Police identify body that was buried in Wichita basement

? Rumors had swirled around a neighborhood that a body might be buried in a house on North Market in Wichita.

But in the high-crime neighborhood in north Wichita filled with homes subdivided into apartments, residents kept to themselves and didn’t investigate.

In mid-January, someone called Crime Stoppers and said a woman had died of a drug overdose and been buried in the basement of a home on North Market. But the caller did not give information specific enough for police to investigate, said Wichita police Capt. Randy Landen.

On Tuesday, police responding to a report of a foul odor coming from the basement of a home found the body of Jennie L. Heltsley, 42, who had been missing since December.

The cause of her death has not been determined, but Landen said the case was being worked as a homicide.

A 26-year-old man who lived in the back half of the house late last year has been arrested on suspicion of murder. The man moved out of the apartment shortly after Heltsley disappeared, Landen said.

Police said Heltsley and the suspect knew each other through past drug deals. Heltsley had served time in Kansas jails and prisons in the last decade for several property crimes, according to court records.

Police records show that between Dec. 1 and Feb. 13, there were 34 calls to 911 along North Market between 13th and 17th Streets, said Diane Gage, director of Sedgwick County emergency communications.
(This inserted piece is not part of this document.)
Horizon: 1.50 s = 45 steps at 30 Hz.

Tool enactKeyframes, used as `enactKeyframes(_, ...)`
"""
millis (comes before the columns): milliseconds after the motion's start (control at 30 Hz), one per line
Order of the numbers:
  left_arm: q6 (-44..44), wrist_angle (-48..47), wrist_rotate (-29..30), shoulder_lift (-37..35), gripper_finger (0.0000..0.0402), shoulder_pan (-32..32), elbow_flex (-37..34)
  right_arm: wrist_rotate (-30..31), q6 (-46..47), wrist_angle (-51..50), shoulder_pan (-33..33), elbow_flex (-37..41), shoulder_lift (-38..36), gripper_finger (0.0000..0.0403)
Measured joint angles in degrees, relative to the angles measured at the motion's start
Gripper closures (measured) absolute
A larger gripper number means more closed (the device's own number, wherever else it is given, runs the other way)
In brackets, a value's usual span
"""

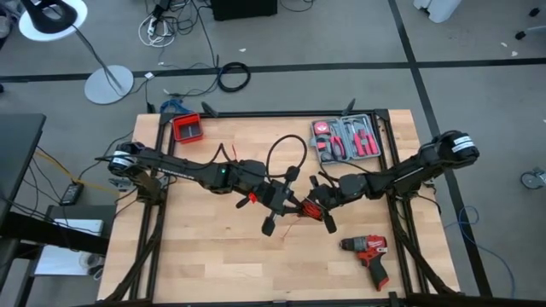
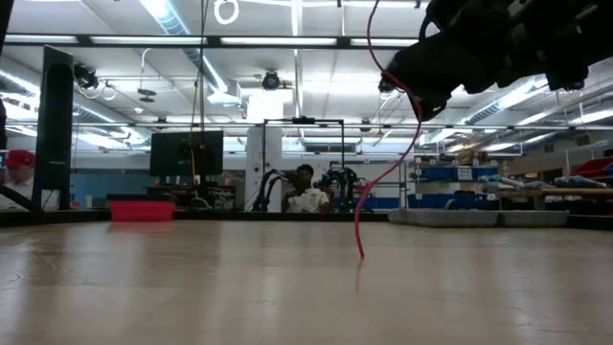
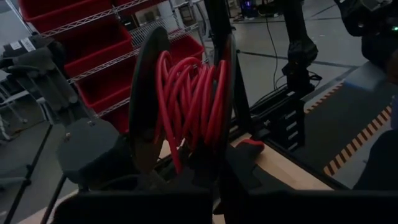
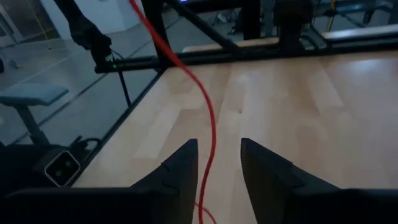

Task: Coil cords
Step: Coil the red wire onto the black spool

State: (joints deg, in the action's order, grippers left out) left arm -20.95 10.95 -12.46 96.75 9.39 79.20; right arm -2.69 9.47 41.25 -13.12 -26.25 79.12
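— What is seen of the table (image 1: 205,264)?

— A pale wooden top framed in black is seen, with both arms reaching over its middle.

— What is laid on it?

— A red drill (image 1: 368,252) is found on the boards near the right gripper (image 1: 317,207), on the side toward its own arm. An open tool case (image 1: 345,141) is set well beyond that gripper, at the far edge. A small red box (image 1: 187,128) is placed well apart from the left gripper (image 1: 275,205), at the far corner on its arm's side.

— And the cords (image 2: 369,206)?

— One red strand is seen hanging down to the tabletop.
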Motion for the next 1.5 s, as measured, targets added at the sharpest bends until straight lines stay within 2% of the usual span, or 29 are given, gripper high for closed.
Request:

Police went to the home where Heltsley’s body was found on Jan. 25 after receiving a call asking them to check on the welfare of the man living there. But the caller apparently didn’t realize the man, who is now a murder suspect, was in Sedgwick County Jail on unrelated charges at the time.

Misty Applegate, who has lived on North Market for 12 years, said she heard the rumors about the body but chose to ignore them.

“I stayed on my side of the street and didn’t pay too much attention to anybody” elsewhere on the block, she said.

Michael Birzer, director of the School of Community Affairs at Wichita State University, said residents usually mind their own business in neighborhoods dominated by rental properties.

“Folks just don’t care” what’s going on around them, he said. “They may be there for six months or seven or a year, and then they’re gone.”